Coire envoyé spécial
Chaque vendredi, les lecteurs de La Quotidiana se précipitent sur les pages culturelles de leur journal pour y découvrir la suite de leur feuilleton favori. La rumur dal füm tient sur trois petites colonnes placées au-dessus des avis de décès. Son auteur, l'écrivain Oscar Peer porte allégrement ses soixante-douze printemps. Il espère bien faire paraître un jour sa Rumeur du fleuve en traduction française. En attendant, le quotidien de Coire distille hebdomadairement son texte sous la forme d'une galerie de portraits qui, au final, devrait constituer un recueil autobiographique.
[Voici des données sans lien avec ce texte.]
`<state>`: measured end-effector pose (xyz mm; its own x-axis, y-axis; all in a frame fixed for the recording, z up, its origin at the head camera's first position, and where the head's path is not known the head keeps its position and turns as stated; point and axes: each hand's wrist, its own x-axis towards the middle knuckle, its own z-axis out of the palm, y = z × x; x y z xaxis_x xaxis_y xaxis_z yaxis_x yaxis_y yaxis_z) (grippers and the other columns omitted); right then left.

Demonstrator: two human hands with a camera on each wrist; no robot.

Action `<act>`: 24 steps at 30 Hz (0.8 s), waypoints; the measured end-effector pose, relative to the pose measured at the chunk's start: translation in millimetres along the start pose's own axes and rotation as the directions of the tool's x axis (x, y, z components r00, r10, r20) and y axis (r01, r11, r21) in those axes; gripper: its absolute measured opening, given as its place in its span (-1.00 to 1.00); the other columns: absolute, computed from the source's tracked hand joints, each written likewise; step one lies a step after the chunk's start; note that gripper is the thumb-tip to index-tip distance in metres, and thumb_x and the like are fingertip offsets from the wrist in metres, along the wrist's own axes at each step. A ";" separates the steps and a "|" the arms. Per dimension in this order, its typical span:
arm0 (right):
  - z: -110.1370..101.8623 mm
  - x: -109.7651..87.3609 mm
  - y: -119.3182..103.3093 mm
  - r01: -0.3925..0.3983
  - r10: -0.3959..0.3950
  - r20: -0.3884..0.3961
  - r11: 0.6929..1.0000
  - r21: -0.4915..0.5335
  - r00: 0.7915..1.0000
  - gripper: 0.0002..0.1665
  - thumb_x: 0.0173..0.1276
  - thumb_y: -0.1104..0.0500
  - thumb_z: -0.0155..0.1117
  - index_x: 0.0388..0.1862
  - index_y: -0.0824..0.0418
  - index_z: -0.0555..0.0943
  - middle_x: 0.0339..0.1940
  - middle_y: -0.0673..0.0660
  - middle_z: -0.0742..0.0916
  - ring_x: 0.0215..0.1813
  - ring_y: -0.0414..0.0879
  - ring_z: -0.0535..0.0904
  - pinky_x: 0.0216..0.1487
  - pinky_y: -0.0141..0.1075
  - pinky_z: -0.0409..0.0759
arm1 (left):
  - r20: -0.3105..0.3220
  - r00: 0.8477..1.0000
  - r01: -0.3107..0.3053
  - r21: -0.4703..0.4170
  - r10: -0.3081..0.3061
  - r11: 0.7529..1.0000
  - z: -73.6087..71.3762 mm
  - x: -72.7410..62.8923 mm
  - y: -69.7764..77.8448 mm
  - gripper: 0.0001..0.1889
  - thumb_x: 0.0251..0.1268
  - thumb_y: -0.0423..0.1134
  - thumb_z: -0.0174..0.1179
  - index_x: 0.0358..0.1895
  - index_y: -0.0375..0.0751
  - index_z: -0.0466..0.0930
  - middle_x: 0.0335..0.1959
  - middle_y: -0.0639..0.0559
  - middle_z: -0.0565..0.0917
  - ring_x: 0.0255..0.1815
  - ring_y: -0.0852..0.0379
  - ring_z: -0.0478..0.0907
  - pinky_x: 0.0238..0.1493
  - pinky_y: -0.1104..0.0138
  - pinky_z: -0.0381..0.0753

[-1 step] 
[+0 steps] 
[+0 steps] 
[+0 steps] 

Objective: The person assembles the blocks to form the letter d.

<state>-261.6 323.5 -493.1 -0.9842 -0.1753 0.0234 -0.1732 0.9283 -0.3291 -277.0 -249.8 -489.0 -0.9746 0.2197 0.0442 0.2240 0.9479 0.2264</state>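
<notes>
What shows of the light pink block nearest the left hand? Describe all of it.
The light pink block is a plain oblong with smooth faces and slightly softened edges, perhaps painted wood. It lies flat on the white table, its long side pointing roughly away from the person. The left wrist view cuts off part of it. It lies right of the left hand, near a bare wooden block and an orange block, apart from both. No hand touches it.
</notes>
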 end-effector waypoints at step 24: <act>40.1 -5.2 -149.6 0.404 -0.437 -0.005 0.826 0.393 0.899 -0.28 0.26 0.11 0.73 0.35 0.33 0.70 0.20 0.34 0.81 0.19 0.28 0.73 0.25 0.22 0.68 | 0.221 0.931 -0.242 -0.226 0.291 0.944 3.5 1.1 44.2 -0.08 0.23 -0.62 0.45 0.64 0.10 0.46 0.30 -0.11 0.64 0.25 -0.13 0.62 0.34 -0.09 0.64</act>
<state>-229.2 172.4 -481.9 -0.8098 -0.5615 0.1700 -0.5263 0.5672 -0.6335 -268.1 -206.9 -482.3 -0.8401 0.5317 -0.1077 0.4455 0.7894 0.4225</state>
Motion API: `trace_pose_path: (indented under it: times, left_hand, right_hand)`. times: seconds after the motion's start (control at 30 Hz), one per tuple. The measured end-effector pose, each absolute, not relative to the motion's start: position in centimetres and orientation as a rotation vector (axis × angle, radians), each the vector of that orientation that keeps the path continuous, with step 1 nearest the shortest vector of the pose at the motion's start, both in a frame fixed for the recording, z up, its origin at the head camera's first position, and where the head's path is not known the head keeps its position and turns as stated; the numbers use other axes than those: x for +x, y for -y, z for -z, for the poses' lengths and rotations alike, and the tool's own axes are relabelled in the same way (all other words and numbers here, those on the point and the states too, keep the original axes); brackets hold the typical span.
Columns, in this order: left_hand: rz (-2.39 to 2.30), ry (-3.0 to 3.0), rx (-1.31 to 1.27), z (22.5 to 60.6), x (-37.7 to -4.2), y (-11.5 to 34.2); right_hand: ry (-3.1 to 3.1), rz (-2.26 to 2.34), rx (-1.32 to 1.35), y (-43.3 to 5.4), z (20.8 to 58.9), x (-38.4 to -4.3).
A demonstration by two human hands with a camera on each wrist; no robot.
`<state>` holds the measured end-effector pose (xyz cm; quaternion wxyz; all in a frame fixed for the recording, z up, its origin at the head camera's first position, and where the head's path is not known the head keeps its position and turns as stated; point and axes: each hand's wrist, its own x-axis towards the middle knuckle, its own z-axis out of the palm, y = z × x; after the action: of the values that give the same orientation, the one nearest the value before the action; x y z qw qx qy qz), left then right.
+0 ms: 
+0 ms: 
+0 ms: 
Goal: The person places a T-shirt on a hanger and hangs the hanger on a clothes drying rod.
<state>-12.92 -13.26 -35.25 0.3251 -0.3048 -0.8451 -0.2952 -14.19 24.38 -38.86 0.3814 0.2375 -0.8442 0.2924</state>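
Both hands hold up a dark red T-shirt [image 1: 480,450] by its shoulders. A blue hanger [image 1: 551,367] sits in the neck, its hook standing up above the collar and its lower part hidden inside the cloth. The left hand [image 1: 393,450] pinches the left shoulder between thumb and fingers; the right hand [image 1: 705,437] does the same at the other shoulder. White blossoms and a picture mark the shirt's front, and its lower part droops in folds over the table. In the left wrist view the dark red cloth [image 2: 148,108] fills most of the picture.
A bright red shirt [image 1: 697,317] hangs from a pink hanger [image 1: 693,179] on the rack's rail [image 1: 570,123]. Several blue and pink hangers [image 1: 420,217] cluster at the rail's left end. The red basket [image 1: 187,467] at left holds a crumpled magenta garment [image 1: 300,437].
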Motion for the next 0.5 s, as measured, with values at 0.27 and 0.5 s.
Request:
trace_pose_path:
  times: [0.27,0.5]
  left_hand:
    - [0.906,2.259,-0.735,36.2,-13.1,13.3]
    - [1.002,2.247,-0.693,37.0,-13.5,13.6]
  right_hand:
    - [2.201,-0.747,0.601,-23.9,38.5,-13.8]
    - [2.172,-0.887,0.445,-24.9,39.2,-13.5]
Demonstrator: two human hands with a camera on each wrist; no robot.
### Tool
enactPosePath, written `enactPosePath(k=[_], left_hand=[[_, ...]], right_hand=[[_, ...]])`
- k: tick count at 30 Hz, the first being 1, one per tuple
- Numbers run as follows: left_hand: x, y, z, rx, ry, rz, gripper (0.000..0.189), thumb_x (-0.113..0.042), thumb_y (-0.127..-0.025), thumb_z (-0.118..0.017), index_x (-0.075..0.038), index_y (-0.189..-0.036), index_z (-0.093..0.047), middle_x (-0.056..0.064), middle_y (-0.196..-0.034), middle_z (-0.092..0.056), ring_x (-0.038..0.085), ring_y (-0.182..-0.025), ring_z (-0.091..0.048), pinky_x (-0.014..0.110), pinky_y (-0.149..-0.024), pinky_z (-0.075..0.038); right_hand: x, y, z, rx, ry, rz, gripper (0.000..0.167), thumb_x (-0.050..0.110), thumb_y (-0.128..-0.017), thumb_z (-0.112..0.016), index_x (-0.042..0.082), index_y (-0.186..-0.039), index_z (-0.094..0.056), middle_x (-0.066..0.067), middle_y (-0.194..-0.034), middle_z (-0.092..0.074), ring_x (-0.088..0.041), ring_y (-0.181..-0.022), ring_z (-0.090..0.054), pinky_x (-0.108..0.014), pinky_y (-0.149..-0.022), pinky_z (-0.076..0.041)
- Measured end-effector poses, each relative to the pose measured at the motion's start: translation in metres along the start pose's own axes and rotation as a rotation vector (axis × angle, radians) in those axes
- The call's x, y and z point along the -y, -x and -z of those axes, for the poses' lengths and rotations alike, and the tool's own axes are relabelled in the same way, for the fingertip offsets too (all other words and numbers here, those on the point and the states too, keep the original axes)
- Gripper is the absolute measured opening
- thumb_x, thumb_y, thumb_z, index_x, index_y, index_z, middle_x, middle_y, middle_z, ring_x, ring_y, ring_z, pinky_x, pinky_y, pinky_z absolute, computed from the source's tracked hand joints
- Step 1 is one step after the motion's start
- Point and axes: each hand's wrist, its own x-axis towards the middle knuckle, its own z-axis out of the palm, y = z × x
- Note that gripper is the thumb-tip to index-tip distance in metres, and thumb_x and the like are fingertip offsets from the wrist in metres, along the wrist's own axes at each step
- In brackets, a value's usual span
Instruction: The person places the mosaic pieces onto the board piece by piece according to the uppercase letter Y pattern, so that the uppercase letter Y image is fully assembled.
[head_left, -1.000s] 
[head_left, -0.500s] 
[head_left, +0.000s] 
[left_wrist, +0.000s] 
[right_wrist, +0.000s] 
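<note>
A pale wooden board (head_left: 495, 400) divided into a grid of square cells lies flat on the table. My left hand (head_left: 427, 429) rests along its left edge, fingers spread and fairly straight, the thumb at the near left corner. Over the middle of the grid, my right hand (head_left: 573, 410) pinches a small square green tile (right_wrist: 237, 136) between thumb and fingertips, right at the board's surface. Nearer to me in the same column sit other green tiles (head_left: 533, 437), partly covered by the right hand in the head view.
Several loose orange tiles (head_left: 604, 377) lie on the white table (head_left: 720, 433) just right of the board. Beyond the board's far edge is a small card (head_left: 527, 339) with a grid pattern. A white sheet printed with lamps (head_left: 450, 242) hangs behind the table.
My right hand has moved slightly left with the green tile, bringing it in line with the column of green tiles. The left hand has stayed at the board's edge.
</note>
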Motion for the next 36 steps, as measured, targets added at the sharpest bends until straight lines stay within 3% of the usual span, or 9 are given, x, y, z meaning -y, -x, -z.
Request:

Peer est ravi. Car son troisième roman, écrit en romanche, est enfin accessible aux francophones. Les deux premiers, il les avait rédigés directement en allemand. Celui-là porte le titre Accord qui signifie littéralement «travail à forfait». Coupe sombre est le choix de la traductrice. C'est une heureuse trahison. Une coupe sombre consiste à n'enlever qu'une partie de la forêt pour permettre l'ensemencement de nouveaux arbres. L'expression est d'autant plus appropriée que le personnage principal est bûcheron. Mais une coupe sombre désigne aussi une suppression importante pratiquée dans un écrit. On ne pourrait mieux décrire l'impression produite par le style de l'auteur. Apreté du ton, raréfaction du vocabulaire, évitement du registre métaphorique, maniement inlassable de la litote, Coupe sombre ressemble à Oscar Peer. A moins que ce ne soit le contraire.